» **ASSIGNED TASK**
Line by line, copy the material below exactly.

» **DATASET CONTENT**
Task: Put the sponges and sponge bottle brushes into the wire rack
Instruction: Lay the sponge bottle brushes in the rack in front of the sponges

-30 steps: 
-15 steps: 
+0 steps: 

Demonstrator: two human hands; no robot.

» **ANSWER TO THE EXERCISE**
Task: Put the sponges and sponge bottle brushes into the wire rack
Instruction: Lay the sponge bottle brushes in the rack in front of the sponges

-30 steps: 
-15 steps: 
+0 steps: 

Demonstrator: two human hands; no robot.

This answer has been written out in full.